How does Aspecta's NLP solution transform public procurement?

Our collaboration with KInIT
KInIT is an independent and non-profit institute focused on research in intelligent technologies. It brings together and educates experts covering artificial intelligence and multiple fields of computer science, also connecting to other disciplines. Aspecta collaborates with KInIT in efforts aimed at automating text classification in public procurement applications. Through a series of experiments, we will explore various approaches to multilabel classification, including linguistic and statistical methods and the integration of large language models, such as SlovakBERT, which are known for their effectiveness in various NLP tasks. Based on the research results, the existing software application for public procurement requirements can be adapted to significantly increase its efficiency.

Challenges in the field of public procurement
Public procurement plays a key role in acquiring the goods and services necessary for the effective provision of public services. However, the traditional public procurement process is often accompanied by issues that create inefficiency and consume time for both government agencies and suppliers. Consequently, it is essential to find innovative solutions to these challenges.
Software support is used at various stages to streamline the procurement process. Adopting software tools with a user-friendly interface and intuitive use can significantly reduce time and minimize errors. Recommendation, suggestion, or validation components within these software applications can greatly assist users in providing consistent and accurate information, ultimately improving data quality.

The performance of natural language processing and language models
Natural Language Processing (NLP) and large language models (LLMs) are key technologies in the field of artificial intelligence. NLP is a branch of AI that involves the analysis, understanding, and processing of human language by a computer. On the other hand, LLMs are advanced machine learning models trained on massive amounts of text data, enabling them to generate coherent and meaningful text. The most well-known large language model today is undoubtedly ChatGPT by OpenAI.
Applications of NLP and LLMs in Public Procurement
Natural language processing (NLP) and large language models (LLMs) find broad applications across various fields, including automatic text classification, information extraction, machine translation, and text generation. In healthcare, these technologies can analyze medical records and identify patterns that aid in disease prediction. In finance, they can analyze financial reports and help forecast market trends. In the legal sector, NLP and LLM technologies can analyze legal documents and efficiently extract relevant information.
In the context of public procurement, these technologies offer the potential for automating and streamlining processes such as data categorization and analysis. By leveraging NLP and LLMs, governments can efficiently cluster and analyze public procurement data, leading to improved decision-making and resource allocation. Practical applications of NLP in public procurement can be applied to:

- Extracting relevant information, identifying key terms, and understanding context can assist in the automation of the project review and evaluation process.
- Analyzing supplier information (their qualifications, past performance, and references) can assist in the automation of supplier capability assessment and comparison of supplier proposals.
- Analyzing public procurement contracts, extracting essential provisions, terms, and conditions can assist in contract management and monitoring contract compliance.
- Analyzing large volumes of data, such as financial reports and public records, can help identify issues and refine the assessment of supplier integrity and financial stability.
- Advanced search features enable more efficient retrieval of relevant information, the development of recommendation systems based on historical data and user preferences, suggesting suitable suppliers, contract clauses, or procurement strategies.

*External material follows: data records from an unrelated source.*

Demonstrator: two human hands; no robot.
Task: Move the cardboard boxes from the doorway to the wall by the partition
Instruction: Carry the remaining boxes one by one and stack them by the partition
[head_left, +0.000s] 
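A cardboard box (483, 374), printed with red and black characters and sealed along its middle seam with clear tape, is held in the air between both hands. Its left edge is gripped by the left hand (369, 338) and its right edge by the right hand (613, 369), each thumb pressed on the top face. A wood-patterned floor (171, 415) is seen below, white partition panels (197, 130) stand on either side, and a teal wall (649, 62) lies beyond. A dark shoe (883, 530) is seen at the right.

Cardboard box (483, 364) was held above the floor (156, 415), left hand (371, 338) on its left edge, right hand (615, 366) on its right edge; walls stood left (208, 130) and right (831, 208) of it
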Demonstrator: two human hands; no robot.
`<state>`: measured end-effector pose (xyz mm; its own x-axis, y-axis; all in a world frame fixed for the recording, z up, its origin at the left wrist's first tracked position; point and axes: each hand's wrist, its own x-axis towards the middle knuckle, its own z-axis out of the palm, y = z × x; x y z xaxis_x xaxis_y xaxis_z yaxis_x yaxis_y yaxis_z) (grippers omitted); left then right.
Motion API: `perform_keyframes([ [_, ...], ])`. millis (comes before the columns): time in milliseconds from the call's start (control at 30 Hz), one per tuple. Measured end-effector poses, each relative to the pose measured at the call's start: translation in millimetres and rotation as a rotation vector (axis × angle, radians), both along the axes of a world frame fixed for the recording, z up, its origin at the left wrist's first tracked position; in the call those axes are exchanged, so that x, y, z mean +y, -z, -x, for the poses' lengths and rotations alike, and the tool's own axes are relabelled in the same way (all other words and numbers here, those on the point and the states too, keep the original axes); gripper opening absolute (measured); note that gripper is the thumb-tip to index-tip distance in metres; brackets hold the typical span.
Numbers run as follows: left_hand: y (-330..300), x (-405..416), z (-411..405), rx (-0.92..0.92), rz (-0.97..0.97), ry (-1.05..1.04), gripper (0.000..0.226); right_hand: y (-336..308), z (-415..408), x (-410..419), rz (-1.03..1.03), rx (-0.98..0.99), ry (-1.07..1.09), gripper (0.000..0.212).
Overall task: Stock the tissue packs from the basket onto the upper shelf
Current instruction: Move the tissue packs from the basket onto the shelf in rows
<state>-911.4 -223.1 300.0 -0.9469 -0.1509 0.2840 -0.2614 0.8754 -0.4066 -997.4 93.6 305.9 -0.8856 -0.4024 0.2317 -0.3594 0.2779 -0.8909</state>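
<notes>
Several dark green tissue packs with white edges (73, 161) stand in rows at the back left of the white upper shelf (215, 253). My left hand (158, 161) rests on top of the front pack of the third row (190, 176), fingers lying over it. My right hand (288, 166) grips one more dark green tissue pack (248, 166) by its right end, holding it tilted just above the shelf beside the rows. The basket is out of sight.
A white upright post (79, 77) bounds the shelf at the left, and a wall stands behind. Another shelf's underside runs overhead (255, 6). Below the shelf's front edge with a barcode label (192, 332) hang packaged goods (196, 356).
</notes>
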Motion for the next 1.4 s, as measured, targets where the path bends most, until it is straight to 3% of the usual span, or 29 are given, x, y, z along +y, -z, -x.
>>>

Aspecta's NLP Solution: Enhancing Procurement Efficiency
Aspecta’s solution leverages NLP technology to categorize, cluster, and analyze public procurement data with greater efficiency. By harnessing the power of NLP, the solution can automate and streamline various aspects of the procurement process, including tasks such as data categorization, supplier evaluation, contract analysis, and risk assessment. By reducing the time spent on these tasks and minimizing errors, the solution enables government agencies and suppliers to work significantly more efficiently and effectively.
The joint project of Aspecta and KInIT demonstrates that modern technologies and innovations can bring significant advantages across various processes. The project is an example of the practical implementation of theoretical advancements and highlights the opportunities that artificial intelligence and innovation offer in public procurement.

Conclusion
Aspecta is a company driven by the power of innovation and digital transformation. Implementing NLP technology in the field of public procurement and leveraging our expertise in artificial intelligence align with our company's commitment—at Aspecta, we recognize the value of staying at the forefront of technological advancement and using it to achieve tangible results for our clients and society. By utilizing AI and NLP, we aim to optimize public procurement processes, achieve cost savings, and improve service delivery.
The collaboration between Aspecta and KInIT brings a groundbreaking solution to public procurement. By harnessing the power of natural language processing (Natural Language Processing – NLP) and large language models (Large Language Models – LLMs), governments can revolutionize the way public procurement data is categorized, analyzed, and utilized.